IT’S futile for government to bury its head in the sand and pretend all is well in light of the ever-increasing prices of basic needs coupled with shortages of money in the banking system. It’s undeniable that the economy is on a nosedive and the sooner corrective measures are taken, the better.
Two days ago, we ran a story about the sharp increase in prices of basic commodities since the July 30 elections, and elsewhere in this edition, we carry an article on fuel and wheat shortages, a sign that all is not well with the economy.
The Reserve Bank of Zimbabwe (RBZ), which is supposed to issue foreign currency to critical sectors of the economy which need hard currency to import enabling materials, is grappling with the huge demand for forex, and has not managed to clear the backlog for payments to some sectors like the milling industry, whose monthly import demands stand at $12,4 million.
Given this grim backdrop, President Emmerson Mnangagwa’s regime cannot afford to bury its head in the sand like an ostrich, but must move in swiftly to avert an obviously impending crisis.
It must dawn on the authorities that politicking will not solve this crisis and they must engage the opposition to resolve the legitimacy crisis and rebuild public confidence.
As we speak, some milling industry players have since suspended operations, while others are operating at low capacity, which any serious administration must deal with as an emergency.
This is also an early warning that Mnangagwa cannot afford to play politics when he selects his new Cabinet, but must bring in people that are tested and proven, with a capacity to pull the country out of its current crisis.
There is no doubt fuel is a key commodity as it feeds virtually into all the sectors of the economy and shortages can result in the country grinding to a halt.
In that sense, whatever measures government should take, priority should be the boosting of forex reserves. While it is welcome that Foreign Affairs minister Sibusiso Moyo said government was focusing on the forex issues, it appears there is little on the ground to support that, given that the source of forex should be from exports and government has not shown much goodwill to support local industries to increase their capacity to produce at lower costs.
The recent dishing out of 90 top-of-the-range Isuzu vehicles to chiefs by Mnangagwa has already sent the wrong signal and we cannot afford to continue walking down that dark road. Zimbabwe needs to be rescued from the current economic quagmire through pragmatic, well-tested and proven policies.
This economy cannot afford blowing over $5,4 million on traditional leaders’ luxury vehicles in view of the critical shortage of forex. This situation, if not arrested in time, can degenerate into an unmanageable crisis and Mnangagwa is duty-bound to arrest this madness if he is to leave a legacy.

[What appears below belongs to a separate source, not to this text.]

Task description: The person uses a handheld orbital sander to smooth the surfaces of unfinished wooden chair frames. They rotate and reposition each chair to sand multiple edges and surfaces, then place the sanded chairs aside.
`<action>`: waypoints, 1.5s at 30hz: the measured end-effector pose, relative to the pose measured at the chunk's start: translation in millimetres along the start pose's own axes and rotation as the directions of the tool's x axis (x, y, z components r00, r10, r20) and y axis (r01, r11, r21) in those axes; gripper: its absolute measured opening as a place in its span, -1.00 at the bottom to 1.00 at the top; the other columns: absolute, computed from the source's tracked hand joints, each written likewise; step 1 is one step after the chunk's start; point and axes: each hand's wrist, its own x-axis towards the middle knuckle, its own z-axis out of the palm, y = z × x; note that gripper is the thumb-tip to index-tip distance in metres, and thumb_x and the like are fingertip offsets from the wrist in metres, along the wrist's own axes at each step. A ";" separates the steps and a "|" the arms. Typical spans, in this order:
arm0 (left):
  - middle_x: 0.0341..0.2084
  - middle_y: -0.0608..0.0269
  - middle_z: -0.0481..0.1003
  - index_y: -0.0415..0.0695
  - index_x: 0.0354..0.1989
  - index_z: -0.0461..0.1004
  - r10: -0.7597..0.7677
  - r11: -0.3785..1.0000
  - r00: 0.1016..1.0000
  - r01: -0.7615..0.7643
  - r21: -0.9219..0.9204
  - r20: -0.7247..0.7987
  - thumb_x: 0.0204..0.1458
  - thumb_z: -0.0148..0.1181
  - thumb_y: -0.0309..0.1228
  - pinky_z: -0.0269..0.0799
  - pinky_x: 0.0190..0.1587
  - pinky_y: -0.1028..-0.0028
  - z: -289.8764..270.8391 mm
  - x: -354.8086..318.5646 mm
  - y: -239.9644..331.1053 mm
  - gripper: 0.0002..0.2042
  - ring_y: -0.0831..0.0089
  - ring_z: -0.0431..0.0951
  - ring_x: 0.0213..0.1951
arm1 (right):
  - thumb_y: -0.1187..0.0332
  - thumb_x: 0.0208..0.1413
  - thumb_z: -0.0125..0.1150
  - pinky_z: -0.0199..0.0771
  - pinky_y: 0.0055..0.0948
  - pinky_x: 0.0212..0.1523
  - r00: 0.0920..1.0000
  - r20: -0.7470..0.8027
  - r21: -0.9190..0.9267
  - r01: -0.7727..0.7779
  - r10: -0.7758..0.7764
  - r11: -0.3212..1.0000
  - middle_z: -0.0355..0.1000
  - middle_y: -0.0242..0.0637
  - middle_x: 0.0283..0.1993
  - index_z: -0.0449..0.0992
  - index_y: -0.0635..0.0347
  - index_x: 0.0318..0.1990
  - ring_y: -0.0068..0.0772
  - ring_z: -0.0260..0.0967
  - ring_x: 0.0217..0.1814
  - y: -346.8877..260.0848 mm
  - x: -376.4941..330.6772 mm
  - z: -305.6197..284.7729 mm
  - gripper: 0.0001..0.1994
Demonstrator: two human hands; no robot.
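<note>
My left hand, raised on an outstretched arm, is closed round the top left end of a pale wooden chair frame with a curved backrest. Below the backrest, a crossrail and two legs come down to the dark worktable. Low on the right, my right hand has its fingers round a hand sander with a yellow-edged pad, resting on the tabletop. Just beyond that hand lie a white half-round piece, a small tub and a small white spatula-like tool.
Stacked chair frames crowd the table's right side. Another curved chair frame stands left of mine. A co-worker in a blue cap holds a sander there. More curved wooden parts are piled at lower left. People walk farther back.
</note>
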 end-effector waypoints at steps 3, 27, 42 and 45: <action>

In the long-term, government should, among other things, also genuinely embark on cutting down on its expenditure and increasing local production of goods, because Zimbabwe, which was once an exporter of wheat, cannot continue to be importing the commodity when there is enough land, water and other resources to locally produce surplus.
There is need to sincerely engage other political players and bring them to the table for a cross-pollination of ideas that may help this country going forward.
Adopting a we-know-it-all approach, which was the cause of the fall of his predecessor, Robert Mugabe, can only take this nation backwards. It all lies squarely in the hands of Mnangagwa to make or break.